[Exercise directions]
Output exactly the lines below, starting with the line that has "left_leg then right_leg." and going on through the line that has "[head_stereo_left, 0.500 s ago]", both included, and no other lines.
Dataset section section start
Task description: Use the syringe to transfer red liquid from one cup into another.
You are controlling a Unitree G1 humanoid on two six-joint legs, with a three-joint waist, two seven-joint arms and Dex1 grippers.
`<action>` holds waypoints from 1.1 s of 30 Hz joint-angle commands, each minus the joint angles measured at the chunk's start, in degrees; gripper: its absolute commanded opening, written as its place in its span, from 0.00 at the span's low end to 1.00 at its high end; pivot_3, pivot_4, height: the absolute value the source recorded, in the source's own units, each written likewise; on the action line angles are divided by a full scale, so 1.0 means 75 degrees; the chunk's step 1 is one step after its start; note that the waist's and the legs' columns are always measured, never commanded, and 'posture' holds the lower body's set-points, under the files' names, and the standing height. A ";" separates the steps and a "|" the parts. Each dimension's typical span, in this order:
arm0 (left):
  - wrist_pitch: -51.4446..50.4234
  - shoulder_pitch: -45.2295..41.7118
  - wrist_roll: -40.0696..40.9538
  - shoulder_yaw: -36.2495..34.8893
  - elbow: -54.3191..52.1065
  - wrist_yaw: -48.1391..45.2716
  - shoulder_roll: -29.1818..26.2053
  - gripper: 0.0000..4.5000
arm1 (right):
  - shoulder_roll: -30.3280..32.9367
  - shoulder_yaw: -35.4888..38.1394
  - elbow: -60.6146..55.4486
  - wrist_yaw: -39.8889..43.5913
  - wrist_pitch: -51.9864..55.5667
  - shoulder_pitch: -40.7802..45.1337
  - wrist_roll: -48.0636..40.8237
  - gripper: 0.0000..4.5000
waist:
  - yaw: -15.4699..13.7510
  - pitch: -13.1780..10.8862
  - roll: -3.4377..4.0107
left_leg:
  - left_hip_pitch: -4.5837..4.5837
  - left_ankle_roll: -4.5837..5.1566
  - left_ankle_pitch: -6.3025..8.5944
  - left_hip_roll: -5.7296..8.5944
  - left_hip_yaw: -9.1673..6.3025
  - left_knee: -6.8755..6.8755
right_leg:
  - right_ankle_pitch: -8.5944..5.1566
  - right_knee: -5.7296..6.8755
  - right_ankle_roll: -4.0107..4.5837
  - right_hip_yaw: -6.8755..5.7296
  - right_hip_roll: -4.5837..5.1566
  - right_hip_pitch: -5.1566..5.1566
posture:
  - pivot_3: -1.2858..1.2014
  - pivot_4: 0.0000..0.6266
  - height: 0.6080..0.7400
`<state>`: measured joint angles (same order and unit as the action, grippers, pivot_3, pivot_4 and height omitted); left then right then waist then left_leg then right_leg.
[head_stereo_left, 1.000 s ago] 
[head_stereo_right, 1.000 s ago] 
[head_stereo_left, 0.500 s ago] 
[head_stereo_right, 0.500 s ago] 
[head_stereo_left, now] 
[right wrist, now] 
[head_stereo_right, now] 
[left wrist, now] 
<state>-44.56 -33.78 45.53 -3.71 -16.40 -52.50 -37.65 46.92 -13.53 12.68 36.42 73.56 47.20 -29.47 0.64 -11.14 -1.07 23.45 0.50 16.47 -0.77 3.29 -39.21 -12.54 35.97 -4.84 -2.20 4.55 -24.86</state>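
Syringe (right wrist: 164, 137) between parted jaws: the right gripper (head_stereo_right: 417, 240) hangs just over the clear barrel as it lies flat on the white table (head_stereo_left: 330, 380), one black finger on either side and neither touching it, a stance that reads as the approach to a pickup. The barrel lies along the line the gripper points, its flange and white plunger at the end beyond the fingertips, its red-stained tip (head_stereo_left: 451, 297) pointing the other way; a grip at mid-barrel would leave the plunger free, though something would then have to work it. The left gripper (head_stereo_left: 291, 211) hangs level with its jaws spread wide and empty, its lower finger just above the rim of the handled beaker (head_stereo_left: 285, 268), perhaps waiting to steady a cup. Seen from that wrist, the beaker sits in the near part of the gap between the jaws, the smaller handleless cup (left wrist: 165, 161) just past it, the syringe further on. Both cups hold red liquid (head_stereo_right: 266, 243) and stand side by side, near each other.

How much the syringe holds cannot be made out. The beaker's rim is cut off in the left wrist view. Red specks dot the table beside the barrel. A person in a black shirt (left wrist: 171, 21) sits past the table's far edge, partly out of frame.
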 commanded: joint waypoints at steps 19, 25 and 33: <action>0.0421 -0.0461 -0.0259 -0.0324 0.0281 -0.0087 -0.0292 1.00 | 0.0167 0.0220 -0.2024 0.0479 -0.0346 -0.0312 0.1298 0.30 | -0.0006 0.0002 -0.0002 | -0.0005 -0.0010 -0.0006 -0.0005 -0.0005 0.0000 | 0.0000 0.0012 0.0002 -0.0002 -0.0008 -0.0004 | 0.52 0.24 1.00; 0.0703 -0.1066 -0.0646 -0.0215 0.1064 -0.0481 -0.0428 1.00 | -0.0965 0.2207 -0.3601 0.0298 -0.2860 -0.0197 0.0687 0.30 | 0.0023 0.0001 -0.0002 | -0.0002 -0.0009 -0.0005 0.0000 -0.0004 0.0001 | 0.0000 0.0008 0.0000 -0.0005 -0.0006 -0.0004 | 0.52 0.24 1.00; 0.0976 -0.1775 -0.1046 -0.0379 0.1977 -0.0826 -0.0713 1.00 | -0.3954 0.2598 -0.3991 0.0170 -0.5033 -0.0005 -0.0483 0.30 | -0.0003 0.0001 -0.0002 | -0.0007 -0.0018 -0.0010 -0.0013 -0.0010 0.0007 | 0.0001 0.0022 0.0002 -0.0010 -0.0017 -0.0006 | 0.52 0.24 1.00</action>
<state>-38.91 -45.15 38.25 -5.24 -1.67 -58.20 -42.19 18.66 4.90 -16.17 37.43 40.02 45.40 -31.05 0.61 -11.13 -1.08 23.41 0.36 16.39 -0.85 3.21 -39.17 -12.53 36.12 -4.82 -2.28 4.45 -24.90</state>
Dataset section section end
[Response to this task]
`<state>`: measured joint angles (same order and unit as the action, grippers, pivot_3, pivot_4 and height omitted); left then right then waist then left_leg then right_leg.
[head_stereo_left, 1.000 s ago] 
[head_stereo_right, 1.000 s ago] 
[head_stereo_left, 0.500 s ago] 

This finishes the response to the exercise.